YOUR INSTRUCTIONS | When you restate the data, keep every word as it is and drop the images.

RECORDS FOR THIS EXERCISE |
-- Opening Marker --
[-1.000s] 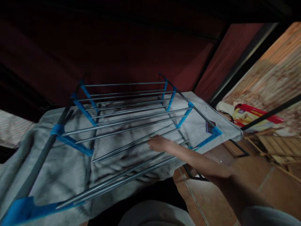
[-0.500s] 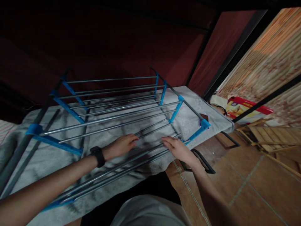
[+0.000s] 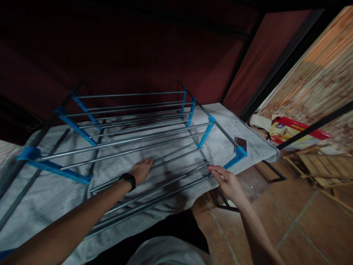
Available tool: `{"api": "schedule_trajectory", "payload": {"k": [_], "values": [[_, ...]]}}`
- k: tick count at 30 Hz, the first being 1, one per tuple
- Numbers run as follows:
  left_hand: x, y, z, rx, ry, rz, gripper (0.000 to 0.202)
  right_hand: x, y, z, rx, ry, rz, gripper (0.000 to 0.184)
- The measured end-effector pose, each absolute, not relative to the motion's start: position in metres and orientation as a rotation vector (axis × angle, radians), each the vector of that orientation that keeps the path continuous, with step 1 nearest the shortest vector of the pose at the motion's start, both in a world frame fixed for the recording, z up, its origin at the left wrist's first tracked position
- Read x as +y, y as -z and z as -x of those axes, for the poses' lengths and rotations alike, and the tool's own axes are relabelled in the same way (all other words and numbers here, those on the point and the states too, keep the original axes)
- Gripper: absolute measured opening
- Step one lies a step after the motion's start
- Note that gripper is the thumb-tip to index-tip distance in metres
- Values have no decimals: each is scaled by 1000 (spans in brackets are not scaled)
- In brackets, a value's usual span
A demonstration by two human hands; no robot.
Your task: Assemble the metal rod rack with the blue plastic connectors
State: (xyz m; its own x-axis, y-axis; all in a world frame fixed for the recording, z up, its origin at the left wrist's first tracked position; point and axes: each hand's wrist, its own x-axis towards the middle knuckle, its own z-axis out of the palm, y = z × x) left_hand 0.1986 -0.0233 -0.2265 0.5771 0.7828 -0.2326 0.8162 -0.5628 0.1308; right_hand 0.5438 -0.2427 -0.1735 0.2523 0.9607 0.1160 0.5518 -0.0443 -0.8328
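Note:
A metal drying rack point(image 3: 132, 141) with steel rods and blue plastic brackets lies on a grey towel point(image 3: 55, 195) spread over a raised surface. My left hand point(image 3: 141, 170), with a black wristband, rests flat on the lower rods, fingers stretched out. Off to the right, my right hand point(image 3: 226, 180) sits at the rack's near right end, fingers extended and touching the ends of the lowest rods beside a blue corner bracket point(image 3: 237, 155). Neither hand holds anything.
A dark phone point(image 3: 241, 142) lies on the towel by the right corner bracket. A red and yellow box point(image 3: 292, 130) stands on the tiled floor at right, with wooden slats point(image 3: 320, 165) beside it. A dark red wall is behind.
My left hand came into view and now lies flat on the rods. My right hand has slid right toward the rack's end, away from the middle rods.

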Motion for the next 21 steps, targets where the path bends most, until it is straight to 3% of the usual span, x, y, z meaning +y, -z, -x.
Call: {"api": "schedule_trajectory", "payload": {"k": [5,12,21], "values": [[-16,233,-202,1360,262,-2622,53,-215,195,-539,-1311,-605,1718,40],[-26,223,-197,1389,242,-2569,70,-130,219,-538,-1478,-441,2287,48],[-32,222,-194,1384,239,-2489,68,-81,229,-567,-1536,-498,2347,35]]}}
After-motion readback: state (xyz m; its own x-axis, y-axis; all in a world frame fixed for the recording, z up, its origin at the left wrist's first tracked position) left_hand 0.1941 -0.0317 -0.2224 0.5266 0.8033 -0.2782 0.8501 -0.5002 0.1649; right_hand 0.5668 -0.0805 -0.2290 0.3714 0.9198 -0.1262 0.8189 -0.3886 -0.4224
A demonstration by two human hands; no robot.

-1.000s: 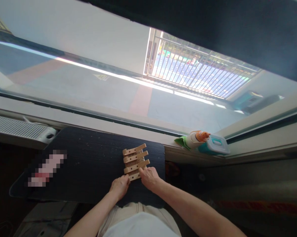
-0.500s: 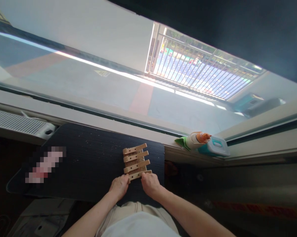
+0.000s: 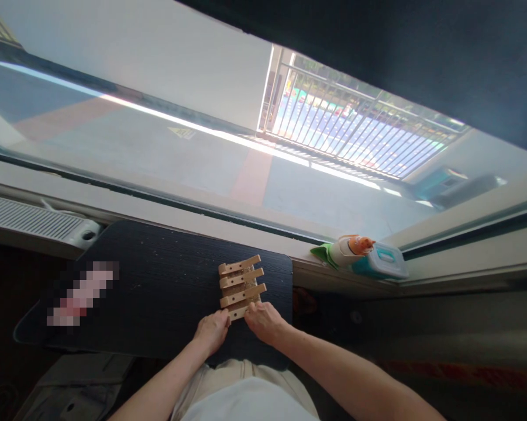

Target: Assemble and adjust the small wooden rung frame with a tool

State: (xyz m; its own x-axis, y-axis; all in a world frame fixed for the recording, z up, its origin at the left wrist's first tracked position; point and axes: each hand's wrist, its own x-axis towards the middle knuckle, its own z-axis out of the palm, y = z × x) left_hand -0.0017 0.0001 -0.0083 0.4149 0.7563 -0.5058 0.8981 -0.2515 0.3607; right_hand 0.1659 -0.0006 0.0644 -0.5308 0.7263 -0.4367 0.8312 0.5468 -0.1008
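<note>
Several pale wooden strips with dark holes lie roughly parallel across a rough, tan block near the table's right end. My left hand is closed at the left end of the nearest wooden strip. Closed over that strip's right part is my right hand, whose fingers hide its far end. The other strips, such as the farthest wooden strip, stick out past the block on the right, untouched by either hand.
The dark table carries small crumbs and a blurred-out patch on its left. A radiator stands behind it at left. On the windowsill are a white-and-orange bottle-like object and a teal-lidded box.
My right hand has shifted slightly left along the nearest strip and now covers its right end. My left hand and the other strips stay in place.
</note>
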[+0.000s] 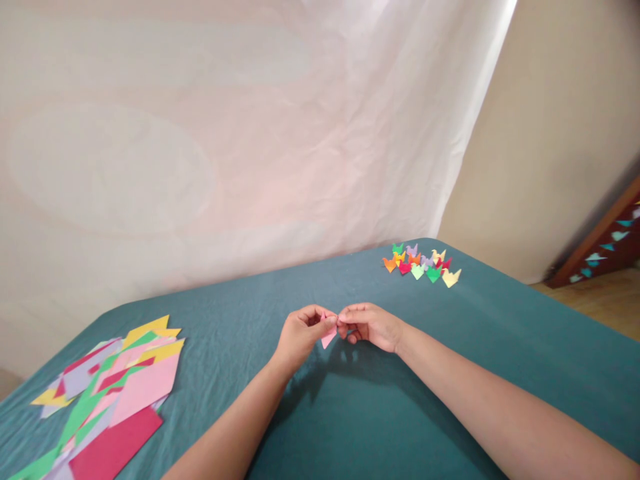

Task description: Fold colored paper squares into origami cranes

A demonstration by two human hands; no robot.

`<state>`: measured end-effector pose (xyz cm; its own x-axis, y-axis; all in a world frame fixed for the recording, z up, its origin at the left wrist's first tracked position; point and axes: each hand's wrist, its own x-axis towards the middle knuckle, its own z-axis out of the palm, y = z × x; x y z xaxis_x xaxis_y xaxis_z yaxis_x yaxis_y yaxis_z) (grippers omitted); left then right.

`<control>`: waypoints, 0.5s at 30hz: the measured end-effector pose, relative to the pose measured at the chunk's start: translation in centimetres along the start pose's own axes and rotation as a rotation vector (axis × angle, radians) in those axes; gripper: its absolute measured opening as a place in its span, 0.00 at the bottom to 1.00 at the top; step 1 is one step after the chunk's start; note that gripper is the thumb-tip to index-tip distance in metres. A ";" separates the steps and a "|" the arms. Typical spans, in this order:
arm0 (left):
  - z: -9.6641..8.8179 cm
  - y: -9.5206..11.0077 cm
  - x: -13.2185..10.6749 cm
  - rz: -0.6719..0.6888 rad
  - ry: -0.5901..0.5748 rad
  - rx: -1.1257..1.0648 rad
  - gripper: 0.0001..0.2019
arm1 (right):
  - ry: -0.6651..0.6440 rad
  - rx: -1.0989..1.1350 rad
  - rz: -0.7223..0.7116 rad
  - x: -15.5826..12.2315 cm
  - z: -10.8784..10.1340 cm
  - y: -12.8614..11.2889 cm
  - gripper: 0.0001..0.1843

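A small pink folded paper piece (328, 337) is held just above the table, its lower point showing below the fingers. My left hand (303, 333) pinches it between thumb and fingers. My right hand (373, 326) meets the left at the fingertips, thumb and index finger pinched on the paper's right-hand tip. Part of the folded paper is hidden behind the fingers of both hands.
On the left lies a spread pile of coloured paper sheets (150, 381). Several folded paper birds (434, 274) stand in rows at the far right of the teal-covered table (225, 333). A pale sheet (280, 147) hangs behind the table.
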<state>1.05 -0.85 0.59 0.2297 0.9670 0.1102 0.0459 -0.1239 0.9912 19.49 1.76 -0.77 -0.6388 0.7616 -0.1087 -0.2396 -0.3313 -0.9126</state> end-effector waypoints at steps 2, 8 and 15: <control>0.0 0.0 0.0 0.003 0.005 0.012 0.11 | 0.001 -0.008 0.002 0.0 0.0 0.0 0.12; 0.0 0.2 -0.1 -0.006 0.020 0.023 0.11 | 0.022 -0.061 -0.029 0.0 0.0 0.1 0.13; 0.1 0.3 -0.2 -0.028 0.052 0.014 0.12 | 0.104 -0.356 -0.238 -0.2 0.3 0.0 0.11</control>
<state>1.08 -1.05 0.85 0.1771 0.9804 0.0864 0.0650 -0.0993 0.9929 19.38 1.48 -0.61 -0.5151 0.8514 0.0983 -0.0926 0.0588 -0.9940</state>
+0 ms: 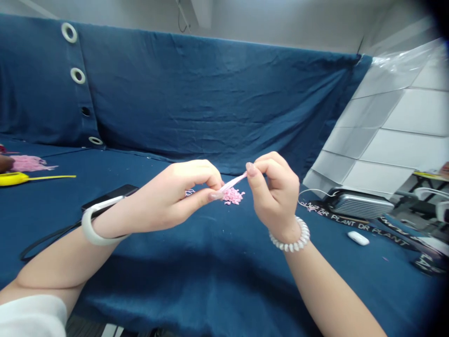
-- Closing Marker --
EXERCISE RESPONSE |
[-1.000s] 
[-0.500s] 
[+0.000s] 
Available tool: `{"api": "schedule_trajectory", "payload": {"k": [_], "values": [[_, ...]]}}`
- k: tick count at 30 Hz, the first being 1, one per tuple
- Numbers run as follows:
  left_hand: x, y, z, rx, ry, rz, gripper (0.000 to 0.202)
  right_hand: x, y, z, rx, ry, rz, gripper (0.000 to 0.184)
- The measured end-effector pose, each absolute, not relative to the motion's start: position in metres and orientation as a rotation vector (axis × angle, radians), each the vector of that orientation that keeps the path continuous, with step 1 nearest the shortest vector of the pose at the motion's start, both in a world frame fixed for the recording, z up, its origin at the left wrist's first tracked position
- Read x as +y, y as -z and z as -x of those axes, for the poses' lengths and rotations alike, and the tool's own axes are relabelled in the same way (all other words and numbers here, those on the point and the states too, keep the original axes)
- Gripper: absolute measured opening
- Step one lies a step after the motion's start
- Note that gripper is the thumb-tip to index-tip distance in metres
- Values have no decimals: each is scaled by 1000 (spans in brackets are not scaled)
- In brackets, a value's usual span
A demonstration by two human hands; no robot.
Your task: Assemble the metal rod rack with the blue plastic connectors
State: (xyz m; its own x-axis, y-axis; all in a world frame fixed for the recording, z up, its origin at the left wrist's first tracked position; point and axes: each hand's wrist, its own x-axis towards the middle knuckle, its own z-axis out of the palm, y = z × x) left_hand 0.1986 -0.0233 -0.2265 0.5771 0.7828 -0.2326 0.8162 -0.5628 0.1308; right_hand 0.5438 -0.2427 -0.1735 0.2523 0.9607 0.1160 0.5518 -0.0443 -0.8328
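Note:
A metal drying rack point(image 3: 132, 141) with steel rods and blue plastic brackets lies on a grey towel point(image 3: 55, 195) spread over a raised surface. My left hand point(image 3: 141, 170), with a black wristband, rests flat on the lower rods, fingers stretched out. Off to the right, my right hand point(image 3: 226, 180) sits at the rack's near right end, fingers extended and touching the ends of the lowest rods beside a blue corner bracket point(image 3: 237, 155). Neither hand holds anything.
A dark phone point(image 3: 241, 142) lies on the towel by the right corner bracket. A red and yellow box point(image 3: 292, 130) stands on the tiled floor at right, with wooden slats point(image 3: 320, 165) beside it. A dark red wall is behind.
My left hand came into view and now lies flat on the rods. My right hand has slid right toward the rack's end, away from the middle rods.
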
Motion for the next 21 steps, targets where the path bends most, until it is straight to 3% of the usual span, x, y, z meaning +y, -z, -x.
Call: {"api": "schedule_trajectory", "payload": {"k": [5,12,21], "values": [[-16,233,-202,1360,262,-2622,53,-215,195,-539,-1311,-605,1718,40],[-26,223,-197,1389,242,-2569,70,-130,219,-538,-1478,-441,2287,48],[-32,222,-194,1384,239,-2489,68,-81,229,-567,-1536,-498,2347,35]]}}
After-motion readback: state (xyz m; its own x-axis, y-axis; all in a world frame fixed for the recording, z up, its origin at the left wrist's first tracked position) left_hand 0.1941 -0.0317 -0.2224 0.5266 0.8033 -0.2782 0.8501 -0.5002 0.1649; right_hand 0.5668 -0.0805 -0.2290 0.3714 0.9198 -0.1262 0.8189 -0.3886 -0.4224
A demonstration by two human hands; no robot.

-1.000s: 
-0.500s: 
+0.000s: 

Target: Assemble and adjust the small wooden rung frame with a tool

State: (xyz m; its own x-axis, y-axis; all in a world frame fixed for the recording, z up, its origin at the left wrist's first tracked position; point and axes: each hand's wrist, its own x-axis towards the middle knuckle, its own z-axis out of the palm, y = z × x) left_hand -0.0017 0.0001 -0.0083 0.4149 0.7563 -0.5058 0.8981 -0.2515 0.3607; right_hand 0.1659 -0.0006 0.0644 -0.5308 0.7263 -0.4367 0.8312 0.5468 -0.1008
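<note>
Several pale wooden strips with dark holes lie roughly parallel across a rough, tan block near the table's right end. My left hand is closed at the left end of the nearest wooden strip. Closed over that strip's right part is my right hand, whose fingers hide its far end. The other strips, such as the farthest wooden strip, stick out past the block on the right, untouched by either hand.
The dark table carries small crumbs and a blurred-out patch on its left. A radiator stands behind it at left. On the windowsill are a white-and-orange bottle-like object and a teal-lidded box.
My right hand has shifted slightly left along the nearest strip and now covers its right end. My left hand and the other strips stay in place.
</note>
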[+0.000s] 

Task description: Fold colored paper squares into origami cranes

A demonstration by two human hands; no robot.

`<state>`: measured end-effector pose (xyz cm; its own x-axis, y-axis; all in a world frame fixed for the recording, z up, its origin at the left wrist's first tracked position; point and axes: each hand's wrist, its own x-axis towards the middle knuckle, its own z-axis out of the palm, y = z × x; x y z xaxis_x xaxis_y xaxis_z yaxis_x yaxis_y yaxis_z) (grippers omitted); left then right.

`<control>`: waypoints, 0.5s at 30hz: the measured end-effector pose, relative to the pose measured at the chunk's start: translation in centimetres along the start pose's own axes and rotation as a rotation vector (axis × angle, radians) in those axes; gripper: its absolute measured opening as a place in its span, 0.00 at the bottom to 1.00 at the top; step 1 is one step after the chunk's start; note that gripper is the thumb-tip to index-tip distance in metres. A ";" separates the steps and a "|" the arms. Typical spans, in this order:
arm0 (left):
  - z: -9.6641..8.8179 cm
  - y: -9.5206..11.0077 cm
  - x: -13.2185..10.6749 cm
  - rz: -0.6719..0.6888 rad
  - ry: -0.5901..0.5748 rad
  - rx: -1.1257..1.0648 rad
  - gripper: 0.0001..0.2019
arm1 (right):
  - ry: -0.6651..0.6440 rad
  - rx: -1.0989..1.1350 rad
  - rz: -0.7223..0.7116 rad
  - x: -15.5826..12.2315 cm
  - z: -10.8784..10.1340 cm
  - y: -12.8614..11.2889 cm
  - gripper: 0.0001..0.1843

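A small pink folded paper piece (328, 337) is held just above the table, its lower point showing below the fingers. My left hand (303, 333) pinches it between thumb and fingers. My right hand (373, 326) meets the left at the fingertips, thumb and index finger pinched on the paper's right-hand tip. Part of the folded paper is hidden behind the fingers of both hands.
On the left lies a spread pile of coloured paper sheets (150, 381). Several folded paper birds (434, 274) stand in rows at the far right of the teal-covered table (225, 333). A pale sheet (280, 147) hangs behind the table.
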<state>1.05 -0.85 0.59 0.2297 0.9670 0.1102 0.0459 -0.1239 0.9912 19.49 1.76 -0.77 -0.6388 0.7616 -0.1087 -0.2396 -0.3313 -0.9126</state> end-effector waypoints at steps 2, 8 and 15: <control>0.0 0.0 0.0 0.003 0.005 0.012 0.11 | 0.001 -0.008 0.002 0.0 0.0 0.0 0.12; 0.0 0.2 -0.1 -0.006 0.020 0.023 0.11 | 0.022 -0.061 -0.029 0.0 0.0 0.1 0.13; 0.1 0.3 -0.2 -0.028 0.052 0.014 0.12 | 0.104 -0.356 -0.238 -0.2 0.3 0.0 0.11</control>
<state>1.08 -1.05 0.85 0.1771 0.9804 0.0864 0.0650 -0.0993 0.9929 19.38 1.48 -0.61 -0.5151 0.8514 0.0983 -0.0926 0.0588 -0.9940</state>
+0 ms: 

The answer to this exercise is complete.